Assignment:
Below are records; reproduce exactly the lines from the one that has "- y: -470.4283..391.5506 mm" through the one that has "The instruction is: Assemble", ends included, and nothing more.
[Information]
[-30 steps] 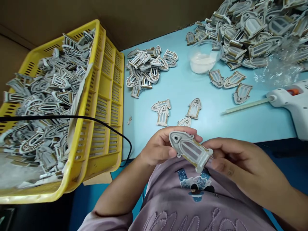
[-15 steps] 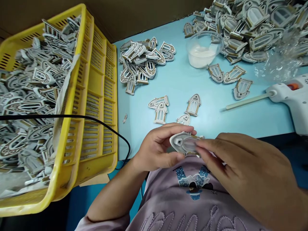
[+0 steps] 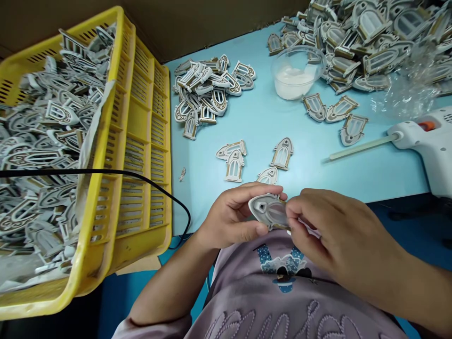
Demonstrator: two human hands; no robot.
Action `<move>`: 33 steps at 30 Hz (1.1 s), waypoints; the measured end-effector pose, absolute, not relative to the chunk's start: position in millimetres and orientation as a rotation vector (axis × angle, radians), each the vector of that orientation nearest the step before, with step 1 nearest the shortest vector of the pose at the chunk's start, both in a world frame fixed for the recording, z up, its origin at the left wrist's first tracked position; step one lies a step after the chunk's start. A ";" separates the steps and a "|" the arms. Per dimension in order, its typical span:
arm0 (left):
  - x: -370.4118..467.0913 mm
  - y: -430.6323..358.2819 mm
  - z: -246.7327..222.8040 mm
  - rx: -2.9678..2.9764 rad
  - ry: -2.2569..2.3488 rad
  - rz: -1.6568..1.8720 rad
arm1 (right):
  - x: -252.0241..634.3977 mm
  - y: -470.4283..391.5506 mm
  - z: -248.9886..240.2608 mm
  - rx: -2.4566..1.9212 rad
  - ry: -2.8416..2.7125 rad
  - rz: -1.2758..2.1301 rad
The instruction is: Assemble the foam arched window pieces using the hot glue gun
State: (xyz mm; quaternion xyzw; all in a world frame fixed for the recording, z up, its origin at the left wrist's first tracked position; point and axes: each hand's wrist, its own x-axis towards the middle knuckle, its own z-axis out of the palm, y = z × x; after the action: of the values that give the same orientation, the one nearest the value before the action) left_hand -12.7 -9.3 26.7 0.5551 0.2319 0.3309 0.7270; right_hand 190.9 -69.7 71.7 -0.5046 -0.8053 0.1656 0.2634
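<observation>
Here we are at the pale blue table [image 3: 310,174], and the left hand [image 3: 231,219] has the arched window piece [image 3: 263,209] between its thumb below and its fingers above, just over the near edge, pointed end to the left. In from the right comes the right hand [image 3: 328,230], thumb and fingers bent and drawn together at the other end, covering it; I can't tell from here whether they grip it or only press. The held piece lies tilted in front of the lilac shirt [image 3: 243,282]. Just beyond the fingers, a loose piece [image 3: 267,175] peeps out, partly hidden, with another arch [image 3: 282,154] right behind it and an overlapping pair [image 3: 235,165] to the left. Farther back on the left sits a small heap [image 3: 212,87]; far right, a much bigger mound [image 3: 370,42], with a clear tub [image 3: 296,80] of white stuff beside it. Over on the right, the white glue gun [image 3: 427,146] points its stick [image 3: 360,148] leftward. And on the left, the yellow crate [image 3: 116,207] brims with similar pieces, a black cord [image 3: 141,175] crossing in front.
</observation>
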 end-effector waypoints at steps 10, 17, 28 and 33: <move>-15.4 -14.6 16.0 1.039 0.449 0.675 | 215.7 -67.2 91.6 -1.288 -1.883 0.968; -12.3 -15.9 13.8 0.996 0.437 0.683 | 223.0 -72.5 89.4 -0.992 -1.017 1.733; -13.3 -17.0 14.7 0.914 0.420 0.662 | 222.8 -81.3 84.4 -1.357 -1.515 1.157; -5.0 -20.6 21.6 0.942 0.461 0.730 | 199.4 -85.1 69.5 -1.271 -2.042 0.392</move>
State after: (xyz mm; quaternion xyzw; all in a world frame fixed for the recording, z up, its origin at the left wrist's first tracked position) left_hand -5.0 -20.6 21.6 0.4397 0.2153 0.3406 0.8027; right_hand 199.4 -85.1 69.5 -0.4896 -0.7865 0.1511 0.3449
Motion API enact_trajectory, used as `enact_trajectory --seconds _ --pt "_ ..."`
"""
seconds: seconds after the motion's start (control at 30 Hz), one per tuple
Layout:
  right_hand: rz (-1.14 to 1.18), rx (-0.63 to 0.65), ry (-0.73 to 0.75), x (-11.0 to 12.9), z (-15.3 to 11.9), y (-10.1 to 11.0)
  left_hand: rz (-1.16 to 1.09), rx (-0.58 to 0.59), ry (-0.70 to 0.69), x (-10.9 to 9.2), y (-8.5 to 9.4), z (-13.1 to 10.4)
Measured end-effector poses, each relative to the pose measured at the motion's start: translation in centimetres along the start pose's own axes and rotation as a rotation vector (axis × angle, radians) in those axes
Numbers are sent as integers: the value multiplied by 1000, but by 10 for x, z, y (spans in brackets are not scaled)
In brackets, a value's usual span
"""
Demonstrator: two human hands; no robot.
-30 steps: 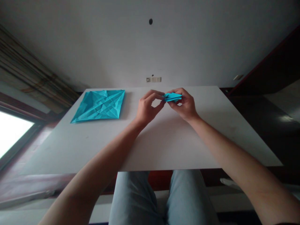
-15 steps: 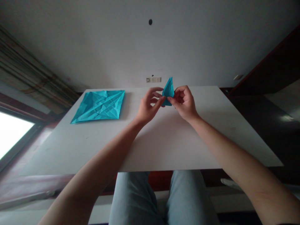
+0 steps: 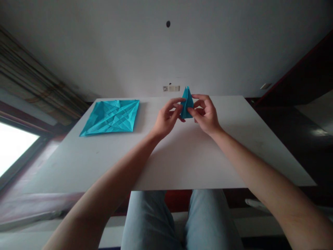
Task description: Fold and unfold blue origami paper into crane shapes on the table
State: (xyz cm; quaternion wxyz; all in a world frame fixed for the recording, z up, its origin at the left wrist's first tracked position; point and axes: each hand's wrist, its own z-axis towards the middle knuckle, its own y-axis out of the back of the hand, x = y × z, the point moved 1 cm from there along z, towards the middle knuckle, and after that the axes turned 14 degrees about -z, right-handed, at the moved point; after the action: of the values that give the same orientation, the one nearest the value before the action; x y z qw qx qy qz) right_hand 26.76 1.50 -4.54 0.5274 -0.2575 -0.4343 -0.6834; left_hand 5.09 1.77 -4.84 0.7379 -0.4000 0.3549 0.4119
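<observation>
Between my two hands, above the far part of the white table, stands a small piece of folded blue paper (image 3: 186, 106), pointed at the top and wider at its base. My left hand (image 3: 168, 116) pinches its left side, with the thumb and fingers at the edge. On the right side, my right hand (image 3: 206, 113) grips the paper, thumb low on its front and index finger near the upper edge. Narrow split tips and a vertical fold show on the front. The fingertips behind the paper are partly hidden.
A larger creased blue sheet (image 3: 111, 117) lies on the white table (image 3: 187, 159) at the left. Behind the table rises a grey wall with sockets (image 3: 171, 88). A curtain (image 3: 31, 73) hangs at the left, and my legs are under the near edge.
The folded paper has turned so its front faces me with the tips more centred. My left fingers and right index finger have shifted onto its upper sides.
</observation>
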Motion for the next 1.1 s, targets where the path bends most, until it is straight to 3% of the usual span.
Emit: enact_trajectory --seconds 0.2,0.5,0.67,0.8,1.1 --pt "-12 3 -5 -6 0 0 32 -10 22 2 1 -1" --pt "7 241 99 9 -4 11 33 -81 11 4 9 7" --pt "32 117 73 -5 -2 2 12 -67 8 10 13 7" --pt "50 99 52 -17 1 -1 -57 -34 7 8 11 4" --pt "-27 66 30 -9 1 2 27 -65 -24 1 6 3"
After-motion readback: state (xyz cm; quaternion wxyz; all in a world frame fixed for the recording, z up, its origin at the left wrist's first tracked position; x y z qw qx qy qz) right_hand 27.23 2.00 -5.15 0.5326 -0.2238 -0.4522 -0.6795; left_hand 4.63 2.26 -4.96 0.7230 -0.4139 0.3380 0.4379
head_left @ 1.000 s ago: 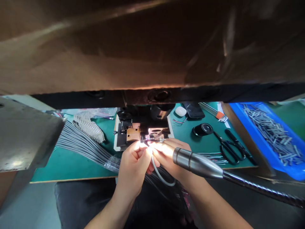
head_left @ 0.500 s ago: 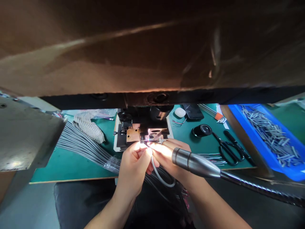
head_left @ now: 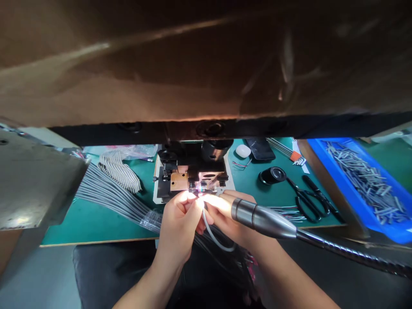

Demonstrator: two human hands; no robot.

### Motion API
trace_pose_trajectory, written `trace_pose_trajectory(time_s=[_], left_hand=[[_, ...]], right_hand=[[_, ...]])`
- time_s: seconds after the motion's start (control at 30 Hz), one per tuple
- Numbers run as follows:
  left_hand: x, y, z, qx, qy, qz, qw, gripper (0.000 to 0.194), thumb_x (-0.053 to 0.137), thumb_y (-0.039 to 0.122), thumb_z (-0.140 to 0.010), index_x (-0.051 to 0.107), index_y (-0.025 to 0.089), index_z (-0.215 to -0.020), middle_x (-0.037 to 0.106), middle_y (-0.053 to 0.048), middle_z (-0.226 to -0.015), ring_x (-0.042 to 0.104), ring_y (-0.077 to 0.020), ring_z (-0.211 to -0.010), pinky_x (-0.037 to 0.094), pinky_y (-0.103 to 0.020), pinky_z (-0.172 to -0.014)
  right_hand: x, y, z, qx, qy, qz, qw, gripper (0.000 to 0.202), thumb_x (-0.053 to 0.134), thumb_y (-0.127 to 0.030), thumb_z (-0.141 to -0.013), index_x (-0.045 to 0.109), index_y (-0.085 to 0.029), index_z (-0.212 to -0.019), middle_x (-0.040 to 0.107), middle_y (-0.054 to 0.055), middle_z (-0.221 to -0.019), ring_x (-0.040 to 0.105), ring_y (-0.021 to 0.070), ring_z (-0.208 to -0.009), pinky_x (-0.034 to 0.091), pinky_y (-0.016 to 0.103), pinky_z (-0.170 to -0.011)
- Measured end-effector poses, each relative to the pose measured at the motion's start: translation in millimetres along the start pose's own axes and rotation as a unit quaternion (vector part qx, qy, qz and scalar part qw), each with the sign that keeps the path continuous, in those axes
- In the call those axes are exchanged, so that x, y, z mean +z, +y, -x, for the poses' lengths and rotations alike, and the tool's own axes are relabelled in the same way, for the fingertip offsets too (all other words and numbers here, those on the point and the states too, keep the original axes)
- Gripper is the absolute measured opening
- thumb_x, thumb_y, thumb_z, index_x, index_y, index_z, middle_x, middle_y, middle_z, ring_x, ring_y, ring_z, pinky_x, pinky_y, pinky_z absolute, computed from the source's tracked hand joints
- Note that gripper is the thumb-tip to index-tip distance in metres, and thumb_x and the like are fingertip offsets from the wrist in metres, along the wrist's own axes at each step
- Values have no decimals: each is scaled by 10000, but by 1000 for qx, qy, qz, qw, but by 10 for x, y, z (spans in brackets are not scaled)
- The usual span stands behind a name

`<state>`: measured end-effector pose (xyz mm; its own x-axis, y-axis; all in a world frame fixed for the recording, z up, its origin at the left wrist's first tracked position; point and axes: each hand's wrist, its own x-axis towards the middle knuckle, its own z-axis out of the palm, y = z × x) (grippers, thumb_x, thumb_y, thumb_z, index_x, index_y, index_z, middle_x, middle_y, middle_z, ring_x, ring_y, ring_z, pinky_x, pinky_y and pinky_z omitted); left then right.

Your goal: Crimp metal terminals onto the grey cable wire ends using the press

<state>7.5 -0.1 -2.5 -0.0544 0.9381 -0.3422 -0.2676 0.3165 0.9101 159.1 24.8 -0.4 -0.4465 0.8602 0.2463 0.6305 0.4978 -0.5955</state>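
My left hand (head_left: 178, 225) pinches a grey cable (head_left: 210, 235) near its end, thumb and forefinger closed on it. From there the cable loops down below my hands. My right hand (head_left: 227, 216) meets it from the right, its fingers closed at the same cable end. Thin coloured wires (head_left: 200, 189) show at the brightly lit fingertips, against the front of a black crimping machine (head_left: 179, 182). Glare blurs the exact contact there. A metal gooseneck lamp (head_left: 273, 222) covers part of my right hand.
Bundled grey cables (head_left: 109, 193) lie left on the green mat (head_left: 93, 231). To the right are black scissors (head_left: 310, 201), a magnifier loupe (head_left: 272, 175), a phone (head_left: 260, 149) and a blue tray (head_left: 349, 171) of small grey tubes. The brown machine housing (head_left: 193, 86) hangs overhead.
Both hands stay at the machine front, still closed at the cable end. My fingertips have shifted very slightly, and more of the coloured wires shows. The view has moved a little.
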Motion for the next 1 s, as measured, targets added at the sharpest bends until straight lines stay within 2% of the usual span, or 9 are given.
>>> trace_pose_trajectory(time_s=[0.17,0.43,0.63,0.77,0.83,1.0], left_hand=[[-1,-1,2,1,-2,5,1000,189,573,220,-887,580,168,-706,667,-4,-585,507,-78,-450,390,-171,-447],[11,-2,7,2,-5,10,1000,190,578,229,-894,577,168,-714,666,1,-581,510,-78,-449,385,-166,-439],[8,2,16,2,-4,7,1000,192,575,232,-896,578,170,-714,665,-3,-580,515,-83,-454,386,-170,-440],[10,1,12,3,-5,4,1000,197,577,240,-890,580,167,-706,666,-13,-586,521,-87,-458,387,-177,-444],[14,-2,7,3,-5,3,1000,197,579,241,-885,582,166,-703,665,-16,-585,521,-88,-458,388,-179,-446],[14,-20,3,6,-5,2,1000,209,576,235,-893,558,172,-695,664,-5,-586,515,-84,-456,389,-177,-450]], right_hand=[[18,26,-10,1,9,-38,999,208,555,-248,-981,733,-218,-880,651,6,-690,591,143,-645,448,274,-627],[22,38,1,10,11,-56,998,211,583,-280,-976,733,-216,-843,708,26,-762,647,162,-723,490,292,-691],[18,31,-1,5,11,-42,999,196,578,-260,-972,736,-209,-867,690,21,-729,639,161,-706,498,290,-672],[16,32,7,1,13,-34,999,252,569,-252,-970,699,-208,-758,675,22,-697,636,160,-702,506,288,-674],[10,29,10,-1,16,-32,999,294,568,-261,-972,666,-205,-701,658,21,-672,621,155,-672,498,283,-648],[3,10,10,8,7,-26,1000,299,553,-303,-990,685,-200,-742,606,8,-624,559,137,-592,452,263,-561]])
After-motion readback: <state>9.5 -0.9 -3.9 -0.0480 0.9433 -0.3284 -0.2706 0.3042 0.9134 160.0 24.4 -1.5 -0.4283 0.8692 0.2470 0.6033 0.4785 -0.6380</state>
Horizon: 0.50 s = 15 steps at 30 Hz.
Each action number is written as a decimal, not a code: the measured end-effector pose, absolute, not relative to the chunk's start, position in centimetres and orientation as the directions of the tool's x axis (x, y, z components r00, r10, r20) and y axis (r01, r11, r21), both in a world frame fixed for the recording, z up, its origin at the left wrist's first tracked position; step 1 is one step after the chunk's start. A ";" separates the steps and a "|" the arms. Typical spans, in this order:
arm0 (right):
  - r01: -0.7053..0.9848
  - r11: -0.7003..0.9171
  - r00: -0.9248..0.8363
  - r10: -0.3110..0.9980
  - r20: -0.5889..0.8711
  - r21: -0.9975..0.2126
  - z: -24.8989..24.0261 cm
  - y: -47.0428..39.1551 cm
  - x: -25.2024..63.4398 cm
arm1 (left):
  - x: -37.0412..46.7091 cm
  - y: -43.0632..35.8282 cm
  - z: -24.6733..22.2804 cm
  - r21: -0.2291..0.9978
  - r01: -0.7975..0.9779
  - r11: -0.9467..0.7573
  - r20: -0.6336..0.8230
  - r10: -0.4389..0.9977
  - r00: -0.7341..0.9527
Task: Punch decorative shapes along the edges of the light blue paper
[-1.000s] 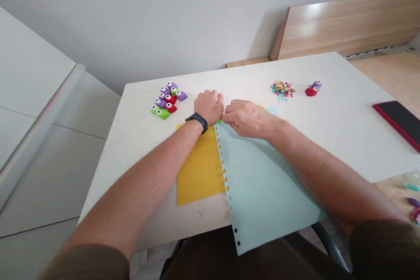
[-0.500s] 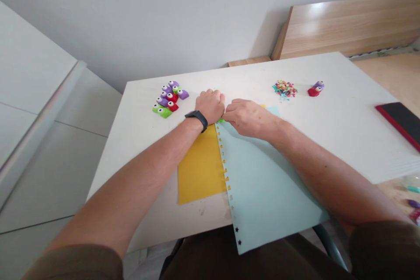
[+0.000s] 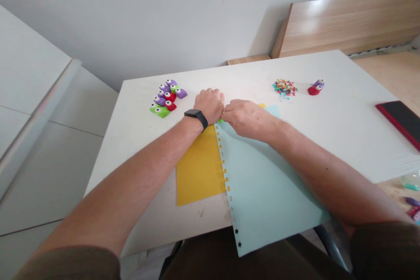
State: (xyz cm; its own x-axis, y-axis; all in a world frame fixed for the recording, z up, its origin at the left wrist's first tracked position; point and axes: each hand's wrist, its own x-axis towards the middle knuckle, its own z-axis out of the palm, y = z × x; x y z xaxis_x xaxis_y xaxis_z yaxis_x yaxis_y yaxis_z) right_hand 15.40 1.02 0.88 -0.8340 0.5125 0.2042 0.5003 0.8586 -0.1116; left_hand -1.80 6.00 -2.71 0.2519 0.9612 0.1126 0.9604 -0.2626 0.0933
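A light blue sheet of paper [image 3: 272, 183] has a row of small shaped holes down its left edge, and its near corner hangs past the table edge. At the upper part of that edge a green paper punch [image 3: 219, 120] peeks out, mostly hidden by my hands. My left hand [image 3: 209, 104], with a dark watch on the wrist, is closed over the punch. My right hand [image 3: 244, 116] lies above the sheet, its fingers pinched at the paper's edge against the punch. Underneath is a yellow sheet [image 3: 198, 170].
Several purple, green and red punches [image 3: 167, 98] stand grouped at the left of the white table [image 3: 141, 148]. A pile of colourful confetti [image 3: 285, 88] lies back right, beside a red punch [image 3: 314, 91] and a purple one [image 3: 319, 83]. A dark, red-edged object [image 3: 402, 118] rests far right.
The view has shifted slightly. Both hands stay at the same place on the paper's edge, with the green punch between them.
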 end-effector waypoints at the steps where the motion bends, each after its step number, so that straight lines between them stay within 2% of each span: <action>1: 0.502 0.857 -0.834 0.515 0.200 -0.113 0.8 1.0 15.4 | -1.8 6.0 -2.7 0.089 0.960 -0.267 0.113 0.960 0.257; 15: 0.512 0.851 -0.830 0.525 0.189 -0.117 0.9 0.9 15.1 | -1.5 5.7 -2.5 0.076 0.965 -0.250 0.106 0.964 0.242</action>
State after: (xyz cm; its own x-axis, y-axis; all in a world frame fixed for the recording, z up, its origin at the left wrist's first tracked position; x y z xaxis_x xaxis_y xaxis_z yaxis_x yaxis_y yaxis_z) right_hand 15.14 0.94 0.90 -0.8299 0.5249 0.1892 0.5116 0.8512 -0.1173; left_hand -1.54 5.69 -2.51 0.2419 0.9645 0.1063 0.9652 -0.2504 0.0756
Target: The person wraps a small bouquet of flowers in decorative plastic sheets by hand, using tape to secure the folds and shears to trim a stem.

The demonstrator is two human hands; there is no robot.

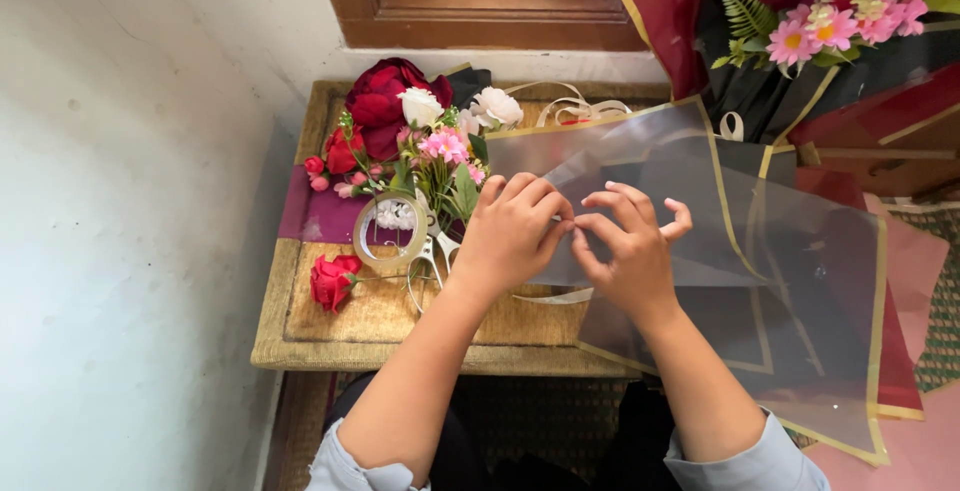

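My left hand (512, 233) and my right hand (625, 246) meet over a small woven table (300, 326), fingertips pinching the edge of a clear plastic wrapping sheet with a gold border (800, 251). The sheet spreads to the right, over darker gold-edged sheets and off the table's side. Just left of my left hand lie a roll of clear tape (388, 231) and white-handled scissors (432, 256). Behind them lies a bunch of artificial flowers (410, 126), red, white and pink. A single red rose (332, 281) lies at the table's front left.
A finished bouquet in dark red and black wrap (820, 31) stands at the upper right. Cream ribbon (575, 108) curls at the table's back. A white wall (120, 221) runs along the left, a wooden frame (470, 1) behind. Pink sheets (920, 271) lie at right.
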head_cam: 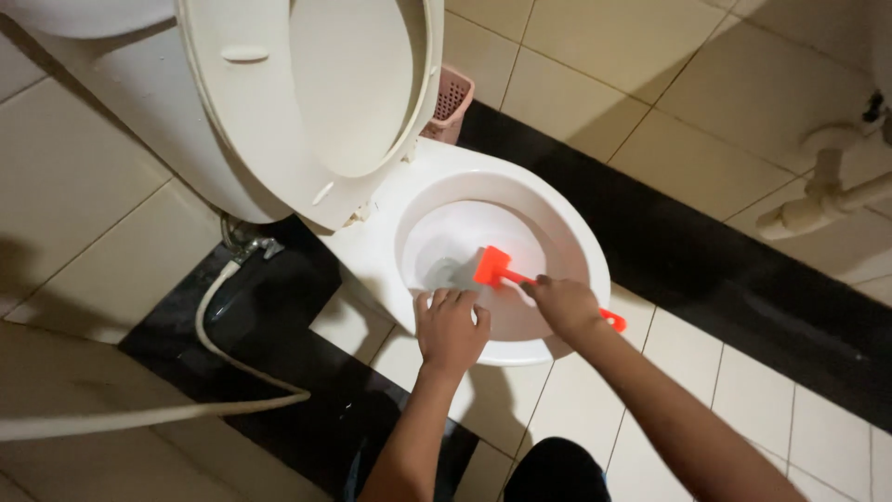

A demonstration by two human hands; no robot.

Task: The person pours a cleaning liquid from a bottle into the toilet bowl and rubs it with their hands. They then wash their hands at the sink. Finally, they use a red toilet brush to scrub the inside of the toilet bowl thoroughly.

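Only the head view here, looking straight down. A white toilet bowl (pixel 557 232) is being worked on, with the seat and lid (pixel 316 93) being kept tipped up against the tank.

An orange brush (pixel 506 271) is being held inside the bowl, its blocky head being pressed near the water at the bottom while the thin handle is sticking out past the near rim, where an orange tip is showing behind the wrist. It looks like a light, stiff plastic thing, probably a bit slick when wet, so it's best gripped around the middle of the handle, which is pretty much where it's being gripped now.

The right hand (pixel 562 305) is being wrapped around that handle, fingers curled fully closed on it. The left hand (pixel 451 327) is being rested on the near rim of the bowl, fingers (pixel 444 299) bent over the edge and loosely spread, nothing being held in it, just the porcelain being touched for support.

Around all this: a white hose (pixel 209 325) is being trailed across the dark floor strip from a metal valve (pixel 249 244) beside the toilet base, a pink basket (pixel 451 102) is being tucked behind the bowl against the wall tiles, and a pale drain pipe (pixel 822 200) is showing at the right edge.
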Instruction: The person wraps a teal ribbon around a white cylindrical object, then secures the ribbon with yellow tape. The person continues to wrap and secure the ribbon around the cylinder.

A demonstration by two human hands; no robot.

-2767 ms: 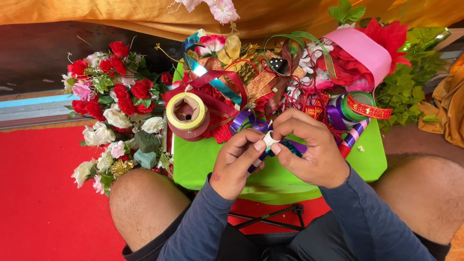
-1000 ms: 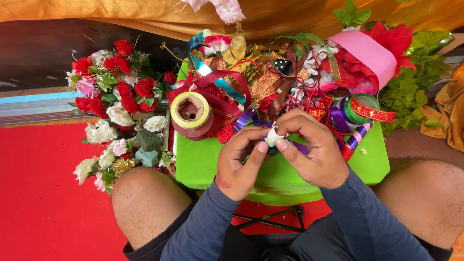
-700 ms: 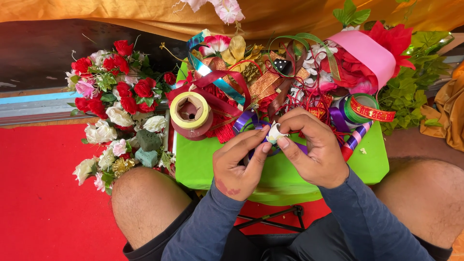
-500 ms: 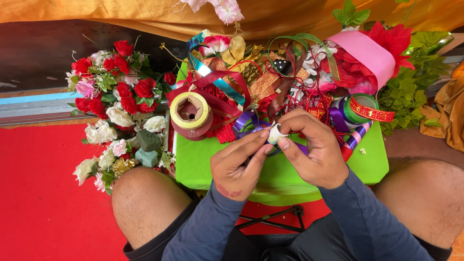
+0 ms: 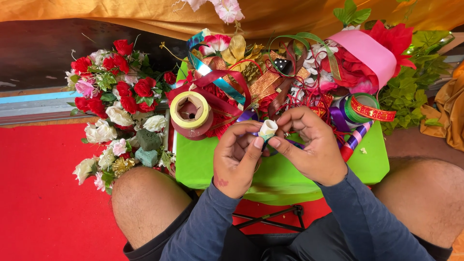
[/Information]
Result:
  - y: -470.4283..391.5506 mm
  - z: -248.9886..240.2608 mm
  - rx: -2.4566..1.9212 rad
  - ry: -2.8416..2.7125 rad
  - rz: -1.2758..2.1301 rad
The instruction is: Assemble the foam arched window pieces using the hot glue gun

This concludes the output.